TypeError: Object of type ‘float32’ is not JSON serializable

My first guess is that the Amazon plugin failed to communicate either the training data or the weights from/into the Keras layer. Have you ever experience this? Any ideas?
Thank you in advance, Tom

Btw ignore all the comments in the code, it is constructed from the Data Reuploading Classifier tutorial and I forgot to erase the comments haha

Hey @eraraya-ricardo, thanks for noticing this! The PL-Braket plugin was launched recently so there are probably a few imperfections we still need to iron out.

The issue seems to be with the dtype of the tensor used, for example the following works:

import pennylane as qml
import tensorflow as tf
from pennylane import numpy as np

qml.enable_tape()

wires = 2
dev = qml.device(
    "braket.aws.qubit",
    device_arn=device_arn,
    wires=wires,
    s3_destination_folder=s3_folder,
    parallel=True,
)

@qml.qnode(dev, interface="tf")
def qnode(weights, inputs):
    qml.templates.AngleEmbedding(inputs, wires=range(wires))
    qml.templates.StronglyEntanglingLayers(weights, wires=range(wires))
    return [qml.expval(qml.PauliZ(i)) for i in range(wires)]

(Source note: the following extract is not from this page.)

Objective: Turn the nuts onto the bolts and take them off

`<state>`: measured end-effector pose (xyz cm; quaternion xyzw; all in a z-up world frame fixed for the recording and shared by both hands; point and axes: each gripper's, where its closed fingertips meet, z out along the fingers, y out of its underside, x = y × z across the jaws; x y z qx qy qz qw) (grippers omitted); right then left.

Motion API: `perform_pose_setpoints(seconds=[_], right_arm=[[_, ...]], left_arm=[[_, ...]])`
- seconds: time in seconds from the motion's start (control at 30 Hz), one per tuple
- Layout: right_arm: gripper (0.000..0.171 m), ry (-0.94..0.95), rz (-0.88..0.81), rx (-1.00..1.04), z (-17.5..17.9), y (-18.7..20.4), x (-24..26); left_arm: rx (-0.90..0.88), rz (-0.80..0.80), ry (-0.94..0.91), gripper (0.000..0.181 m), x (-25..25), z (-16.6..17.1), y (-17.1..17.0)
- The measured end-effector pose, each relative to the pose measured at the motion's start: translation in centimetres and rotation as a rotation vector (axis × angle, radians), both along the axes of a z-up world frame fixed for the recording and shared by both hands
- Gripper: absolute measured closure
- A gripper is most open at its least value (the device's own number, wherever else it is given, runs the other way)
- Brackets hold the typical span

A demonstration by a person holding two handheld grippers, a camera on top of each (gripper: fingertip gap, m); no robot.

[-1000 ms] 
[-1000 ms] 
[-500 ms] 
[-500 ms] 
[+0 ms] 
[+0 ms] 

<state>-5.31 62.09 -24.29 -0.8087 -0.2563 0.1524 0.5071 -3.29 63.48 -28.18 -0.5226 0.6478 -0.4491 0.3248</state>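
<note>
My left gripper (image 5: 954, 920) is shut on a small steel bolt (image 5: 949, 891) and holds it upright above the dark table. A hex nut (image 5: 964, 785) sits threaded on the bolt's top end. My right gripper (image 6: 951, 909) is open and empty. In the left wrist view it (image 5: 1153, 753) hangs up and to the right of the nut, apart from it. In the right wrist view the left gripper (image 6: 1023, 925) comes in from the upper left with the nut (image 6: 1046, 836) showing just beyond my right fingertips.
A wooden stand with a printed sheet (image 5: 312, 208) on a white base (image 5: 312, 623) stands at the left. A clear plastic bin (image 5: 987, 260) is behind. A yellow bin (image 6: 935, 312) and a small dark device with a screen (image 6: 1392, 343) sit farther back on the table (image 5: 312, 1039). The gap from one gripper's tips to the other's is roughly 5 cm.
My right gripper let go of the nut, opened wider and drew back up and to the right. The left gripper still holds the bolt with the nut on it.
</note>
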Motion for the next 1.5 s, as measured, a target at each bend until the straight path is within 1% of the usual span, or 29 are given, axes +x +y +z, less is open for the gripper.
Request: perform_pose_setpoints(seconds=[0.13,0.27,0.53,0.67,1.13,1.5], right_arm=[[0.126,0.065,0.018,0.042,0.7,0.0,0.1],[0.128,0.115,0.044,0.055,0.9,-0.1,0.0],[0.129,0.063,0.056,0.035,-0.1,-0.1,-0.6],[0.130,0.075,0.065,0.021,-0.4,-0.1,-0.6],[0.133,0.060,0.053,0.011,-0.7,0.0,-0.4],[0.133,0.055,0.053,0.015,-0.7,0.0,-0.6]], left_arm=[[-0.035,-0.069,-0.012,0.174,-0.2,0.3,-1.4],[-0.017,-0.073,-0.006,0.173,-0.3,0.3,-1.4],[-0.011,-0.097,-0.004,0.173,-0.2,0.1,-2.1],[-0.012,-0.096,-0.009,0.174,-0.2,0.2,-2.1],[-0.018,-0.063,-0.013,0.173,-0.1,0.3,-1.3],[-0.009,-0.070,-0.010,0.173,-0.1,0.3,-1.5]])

x = tf.ones(2, dtype=tf.float64)
weights = tf.Variable(np.random.random((4, 2, 3)))

qnode(weights, x)

However, if you set x = tf.ones(2, dtype=tf.float32) it doesn’t work :thinking:.

I still need to understand what’s going here, and it may be a bug in PL or the plugin. Practically for your code, I’d recommend seeing if the error remains when you make sure everything is of dtype=tf.float64 (by default, many things are dtype=tf.float32 in Keras for efficiency).

I tried to set everything to tf.float64 and the error disappeared.

But, the running process took very long time and the code did not finish even after I waited for several minutes (I only tried to forward pass 32 samples of data, I think it should not take that long)

Great! We’re still thinking about how this can best be fixed to support float32.

However, I’m not sure if switching from float32 to float64 should make things notably slower. How many qubits do you have in your model? The remote simulator on Braket is best suited for when you have quite a few qubits (e.g., around 20 or more). For smaller numbers of qubits, local simulators will probably be faster because they don’t have the added latency time of communicating the job.